It was a rough ride for the Big Four banks as well as the markets over the past five days, with Bank of America (BAC -1.38%) in particular down 3.48% for the week at the start of the last day of trading. Promising jobs news from the federal government today looks set to keep Thursday's late rally in motion, but B of A has a lot of ground to try to make up, and the major trial currently underway isn't helping things.

Mixed messages
The Labor Department is reporting that the U.S. economy added 175,000 new jobs in May, beating expectations. The unemployment rate rose from 7.5% to 7.6%, but this is because more people are returning to the workforce. This is the good news.

The bad news is that B of A is in the middle of a trial in which tens of billions of dollars are potentially at stake. On Monday, opening arguments began in a case that pits B of A against, among others, AIG (AIG -0.48%), over bad mortgage-backed securities issued by Countrywide Financial, the subprime lender B of A acquired in 2008.

Arguing for the originally agreed upon settlement amount of $8.5 billion are BlackRock (BLK -0.64%), bond-giant PIMCO, and Bank of New York Mellon (BK -0.89%). Opponents argue that losses attributable to the bad mortgage-backed securities could be as much as $100 billion.

Foolish bottom line
There's obviously a lot at stake in the ongoing trial. The silver lining is, the $8.5 billion was accounted for when the original settlement was announced. So if B of A can successfully reargue its case, B of A shareholders aren't in for an unexpected $8.5 billion hit. The problem is, of course, what might happen if B of A doesn't successfully reargue its case.

Investors are in for another week of holding their collective breath, as the judge has officially set aside these first two weeks of June to hear the case.
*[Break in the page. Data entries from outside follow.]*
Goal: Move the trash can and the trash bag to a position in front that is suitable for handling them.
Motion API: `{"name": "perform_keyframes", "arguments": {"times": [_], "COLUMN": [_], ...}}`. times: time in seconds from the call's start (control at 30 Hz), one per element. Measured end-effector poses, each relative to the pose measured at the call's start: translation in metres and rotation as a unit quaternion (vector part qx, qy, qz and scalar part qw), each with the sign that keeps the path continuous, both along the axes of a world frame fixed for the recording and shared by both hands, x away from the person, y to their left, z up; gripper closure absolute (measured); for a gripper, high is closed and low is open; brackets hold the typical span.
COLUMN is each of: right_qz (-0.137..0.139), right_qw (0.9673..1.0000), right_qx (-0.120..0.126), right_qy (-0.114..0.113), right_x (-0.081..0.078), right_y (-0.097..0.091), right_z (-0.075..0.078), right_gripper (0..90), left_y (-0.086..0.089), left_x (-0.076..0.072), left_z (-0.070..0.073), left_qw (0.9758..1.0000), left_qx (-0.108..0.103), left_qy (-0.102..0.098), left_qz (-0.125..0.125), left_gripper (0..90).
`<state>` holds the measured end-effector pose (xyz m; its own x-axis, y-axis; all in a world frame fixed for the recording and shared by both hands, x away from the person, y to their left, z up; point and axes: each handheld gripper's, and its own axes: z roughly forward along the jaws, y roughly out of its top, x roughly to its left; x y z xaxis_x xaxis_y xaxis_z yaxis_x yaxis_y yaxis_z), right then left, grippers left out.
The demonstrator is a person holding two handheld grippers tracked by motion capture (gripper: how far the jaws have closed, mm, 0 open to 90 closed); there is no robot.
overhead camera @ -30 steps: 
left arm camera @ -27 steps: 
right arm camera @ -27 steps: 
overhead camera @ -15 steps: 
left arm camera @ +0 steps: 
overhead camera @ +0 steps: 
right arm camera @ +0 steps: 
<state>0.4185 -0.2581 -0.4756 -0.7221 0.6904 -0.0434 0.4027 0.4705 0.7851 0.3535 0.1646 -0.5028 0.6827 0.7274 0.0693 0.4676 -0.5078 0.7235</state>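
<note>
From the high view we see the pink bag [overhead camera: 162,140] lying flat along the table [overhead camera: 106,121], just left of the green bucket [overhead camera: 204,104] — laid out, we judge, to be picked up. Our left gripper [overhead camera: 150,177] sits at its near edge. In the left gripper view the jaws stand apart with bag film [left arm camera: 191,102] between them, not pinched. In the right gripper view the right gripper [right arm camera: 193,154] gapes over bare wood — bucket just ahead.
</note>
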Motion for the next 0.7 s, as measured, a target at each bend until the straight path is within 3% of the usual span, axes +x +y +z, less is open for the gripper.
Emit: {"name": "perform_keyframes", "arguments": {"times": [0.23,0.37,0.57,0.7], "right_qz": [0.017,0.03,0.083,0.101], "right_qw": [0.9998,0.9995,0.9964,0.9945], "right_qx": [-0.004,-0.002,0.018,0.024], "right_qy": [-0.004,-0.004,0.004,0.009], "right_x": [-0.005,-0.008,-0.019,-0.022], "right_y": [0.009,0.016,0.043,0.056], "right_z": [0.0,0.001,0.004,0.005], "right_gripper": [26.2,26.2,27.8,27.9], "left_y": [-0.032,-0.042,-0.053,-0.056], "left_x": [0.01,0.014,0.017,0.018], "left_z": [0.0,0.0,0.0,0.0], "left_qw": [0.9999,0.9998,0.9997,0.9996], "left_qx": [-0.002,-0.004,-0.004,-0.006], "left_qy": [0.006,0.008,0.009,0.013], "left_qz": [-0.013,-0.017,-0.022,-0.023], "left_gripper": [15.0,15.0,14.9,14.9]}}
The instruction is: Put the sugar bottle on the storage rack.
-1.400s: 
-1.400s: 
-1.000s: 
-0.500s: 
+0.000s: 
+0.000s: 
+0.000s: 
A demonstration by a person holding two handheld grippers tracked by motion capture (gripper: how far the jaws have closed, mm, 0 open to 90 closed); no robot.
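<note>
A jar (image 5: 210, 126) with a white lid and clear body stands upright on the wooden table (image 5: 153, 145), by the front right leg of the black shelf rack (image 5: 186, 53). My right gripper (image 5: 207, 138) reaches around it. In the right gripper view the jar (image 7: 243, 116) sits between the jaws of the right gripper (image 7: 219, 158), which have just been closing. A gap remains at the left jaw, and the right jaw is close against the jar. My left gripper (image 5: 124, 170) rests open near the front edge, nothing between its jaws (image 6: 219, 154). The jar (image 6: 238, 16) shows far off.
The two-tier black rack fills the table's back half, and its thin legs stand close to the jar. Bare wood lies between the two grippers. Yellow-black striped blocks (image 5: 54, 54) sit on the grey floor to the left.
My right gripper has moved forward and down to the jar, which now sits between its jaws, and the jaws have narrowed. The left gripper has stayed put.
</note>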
But in the end, we all know B of A is still too big to fail, and in the past, fines, payouts, and settlements always seem to be carefully calibrated to inflict pain without causing death. Unfortunately, if this case goes against B of A, that pain will fall on shareholders in the way of a depleted bottom line and a depleted share price.

Glances at the ticker over the last hour of trading show that B of A is swinging between red and green, while the three market indices and the rest of the Big Four banks are solidly in the green. As such, it appears that B of A's legal woes might be keeping its stock from the strong bounce-back everyone else is getting from the good jobs news.

What goes up must come down, but in the case of B of A, the stock will very likely go back up.